The term netback refers to the gross profit per barrel of oil produced by an oil and gas company. A company calculates a netback by subtracting all the costs of delivering a barrel of oil to market from all the revenue produced by the sale of oil or hydrocarbon byproducts. Oil and gas companies use net worth to compare costs with competitors and strategically plan product exploration and production. Costs included in the netback calculation may include search and mining costs, refining and production costs, and distribution costs. Other costs associated with delivering oil to market include taxes, royalties, and marketing costs.

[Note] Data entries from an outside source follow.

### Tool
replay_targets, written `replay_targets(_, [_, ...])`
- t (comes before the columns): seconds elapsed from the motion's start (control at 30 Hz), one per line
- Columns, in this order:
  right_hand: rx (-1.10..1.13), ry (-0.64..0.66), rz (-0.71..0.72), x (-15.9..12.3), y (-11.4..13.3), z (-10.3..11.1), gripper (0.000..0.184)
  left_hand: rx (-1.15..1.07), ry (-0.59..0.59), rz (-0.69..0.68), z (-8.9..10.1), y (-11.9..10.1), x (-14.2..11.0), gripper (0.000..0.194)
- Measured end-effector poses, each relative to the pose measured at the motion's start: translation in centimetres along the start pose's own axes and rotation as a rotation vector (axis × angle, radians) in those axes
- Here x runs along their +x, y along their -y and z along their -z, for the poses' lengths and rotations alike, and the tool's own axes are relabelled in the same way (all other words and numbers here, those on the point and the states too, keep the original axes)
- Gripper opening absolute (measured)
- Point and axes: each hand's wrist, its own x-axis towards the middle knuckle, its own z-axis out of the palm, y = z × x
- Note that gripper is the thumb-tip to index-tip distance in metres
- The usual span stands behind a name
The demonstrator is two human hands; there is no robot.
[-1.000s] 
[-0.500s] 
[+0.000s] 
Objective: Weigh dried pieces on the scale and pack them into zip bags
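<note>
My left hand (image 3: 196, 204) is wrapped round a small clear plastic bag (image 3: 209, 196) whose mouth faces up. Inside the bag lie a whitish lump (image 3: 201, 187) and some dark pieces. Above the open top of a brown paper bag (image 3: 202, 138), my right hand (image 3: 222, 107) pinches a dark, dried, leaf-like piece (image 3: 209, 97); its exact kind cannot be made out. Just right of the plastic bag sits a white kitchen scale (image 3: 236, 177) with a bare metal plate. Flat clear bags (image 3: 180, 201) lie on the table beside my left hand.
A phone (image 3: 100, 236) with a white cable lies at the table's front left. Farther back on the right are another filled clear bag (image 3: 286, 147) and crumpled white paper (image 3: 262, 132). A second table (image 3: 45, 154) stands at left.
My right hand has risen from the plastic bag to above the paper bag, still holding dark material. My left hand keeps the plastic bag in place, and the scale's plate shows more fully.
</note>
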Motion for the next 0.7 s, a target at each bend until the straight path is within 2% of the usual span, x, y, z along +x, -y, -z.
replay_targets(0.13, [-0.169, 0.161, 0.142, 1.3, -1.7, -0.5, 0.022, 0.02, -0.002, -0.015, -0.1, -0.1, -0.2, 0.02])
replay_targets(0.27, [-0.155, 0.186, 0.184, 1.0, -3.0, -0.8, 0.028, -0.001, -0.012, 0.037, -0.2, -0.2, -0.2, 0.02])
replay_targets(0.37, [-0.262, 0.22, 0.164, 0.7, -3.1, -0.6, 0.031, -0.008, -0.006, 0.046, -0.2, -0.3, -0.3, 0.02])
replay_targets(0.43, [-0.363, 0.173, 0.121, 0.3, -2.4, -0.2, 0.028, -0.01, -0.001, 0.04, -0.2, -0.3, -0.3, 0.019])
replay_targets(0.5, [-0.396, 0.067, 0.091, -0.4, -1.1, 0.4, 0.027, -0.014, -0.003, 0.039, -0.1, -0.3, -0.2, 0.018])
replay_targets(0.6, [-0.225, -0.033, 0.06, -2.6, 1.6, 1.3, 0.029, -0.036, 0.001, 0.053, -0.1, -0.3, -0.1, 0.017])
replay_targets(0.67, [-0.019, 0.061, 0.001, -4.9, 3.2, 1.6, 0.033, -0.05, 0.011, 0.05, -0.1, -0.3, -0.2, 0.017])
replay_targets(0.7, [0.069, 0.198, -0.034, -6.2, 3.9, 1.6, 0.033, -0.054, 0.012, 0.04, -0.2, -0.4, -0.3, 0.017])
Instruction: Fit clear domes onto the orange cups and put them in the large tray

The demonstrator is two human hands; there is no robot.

For example, ABC Company incurs a total cost of $135 United States Dollars (USD) to produce and deliver the final products of one barrel of oil. If the company sells those products for a total of $160 USD, the netback is $25 USD. According to the Energy Information Administration (EIA), nearly 75 percent of the total cost of hydrocarbon end products is related to exploration and extraction costs. Refining costs account for an additional 10 percent of costs, and marketing efforts and transportation expenses account for approximately five percent of the total.
Oil exploration involves highly sophisticated technology and personnel. Widely considered a high-risk venture, hydrocarbon exploration has become an extremely expensive operation with the potential for little or no return. Typical onshore oil wells cost approximately $100,000 USD, but offshore drilling increases costs considerably. Shallow offshore wells can cost up to $30 million dollars, and deep offshore wells can cost a company up to $100 million dollars or more.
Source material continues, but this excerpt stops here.